- [Exercise brief] Retype exactly the lines below, beginning with the first and ending with the line where "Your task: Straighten" appears.

- [Source material]

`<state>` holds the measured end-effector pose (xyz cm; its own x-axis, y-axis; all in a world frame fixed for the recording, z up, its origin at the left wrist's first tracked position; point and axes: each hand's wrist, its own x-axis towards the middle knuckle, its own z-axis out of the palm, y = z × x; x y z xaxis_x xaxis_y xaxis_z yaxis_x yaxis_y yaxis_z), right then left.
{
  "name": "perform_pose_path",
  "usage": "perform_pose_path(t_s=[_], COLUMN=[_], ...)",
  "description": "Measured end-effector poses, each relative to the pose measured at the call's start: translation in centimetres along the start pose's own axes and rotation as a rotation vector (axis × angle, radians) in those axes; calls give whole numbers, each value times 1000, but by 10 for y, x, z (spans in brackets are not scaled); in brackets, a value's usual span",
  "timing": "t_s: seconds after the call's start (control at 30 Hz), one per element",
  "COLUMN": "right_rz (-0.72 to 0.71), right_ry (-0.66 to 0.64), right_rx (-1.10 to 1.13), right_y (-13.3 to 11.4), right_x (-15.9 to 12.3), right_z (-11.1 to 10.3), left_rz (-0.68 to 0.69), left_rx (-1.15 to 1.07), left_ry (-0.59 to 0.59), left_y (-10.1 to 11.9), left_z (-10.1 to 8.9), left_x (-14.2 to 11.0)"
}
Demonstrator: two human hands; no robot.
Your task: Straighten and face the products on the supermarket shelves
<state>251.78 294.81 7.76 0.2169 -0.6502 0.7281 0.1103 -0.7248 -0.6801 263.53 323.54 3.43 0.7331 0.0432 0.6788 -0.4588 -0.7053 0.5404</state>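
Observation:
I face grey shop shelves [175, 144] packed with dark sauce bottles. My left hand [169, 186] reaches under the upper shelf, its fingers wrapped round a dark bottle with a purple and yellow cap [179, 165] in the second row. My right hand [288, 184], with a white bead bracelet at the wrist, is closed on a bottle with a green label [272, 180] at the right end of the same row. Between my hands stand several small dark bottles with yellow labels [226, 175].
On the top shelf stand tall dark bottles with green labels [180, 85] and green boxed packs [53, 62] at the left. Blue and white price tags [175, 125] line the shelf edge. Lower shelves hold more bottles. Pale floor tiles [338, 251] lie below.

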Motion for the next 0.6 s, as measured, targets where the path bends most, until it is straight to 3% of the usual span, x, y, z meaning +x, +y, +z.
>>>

- [Task result]
`<state>` holds the measured end-effector pose (xyz cm; its own x-axis, y-axis; all in a world frame fixed for the recording, z up, its origin at the left wrist's first tracked position; point and axes: each hand's wrist, its own x-axis towards the middle knuckle, its own z-axis out of the palm, y = z × x; x y z xaxis_x xaxis_y xaxis_z yaxis_x yaxis_y yaxis_z), right then left.
{
  "name": "perform_pose_path",
  "usage": "perform_pose_path(t_s=[_], COLUMN=[_], ...)",
  "description": "Measured end-effector poses, each relative to the pose measured at the call's start: translation in centimetres along the start pose's own axes and rotation as a rotation vector (axis × angle, radians) in those axes; calls give whole numbers, each value times 1000, but by 10 for y, x, z (spans in brackets are not scaled); in brackets, a value's usual span",
  "timing": "t_s: seconds after the call's start (control at 30 Hz), one per element",
  "COLUMN": "right_rz (-0.72 to 0.71), right_ry (-0.66 to 0.64), right_rx (-1.10 to 1.13), right_y (-13.3 to 11.4), right_x (-15.9 to 12.3), right_z (-11.1 to 10.3), left_rz (-0.68 to 0.69), left_rx (-1.15 to 1.07), left_ry (-0.59 to 0.59), left_y (-10.1 to 11.9), left_z (-10.1 to 8.9), left_x (-14.2 to 11.0)"
}
Demonstrator: two human hands; no robot.
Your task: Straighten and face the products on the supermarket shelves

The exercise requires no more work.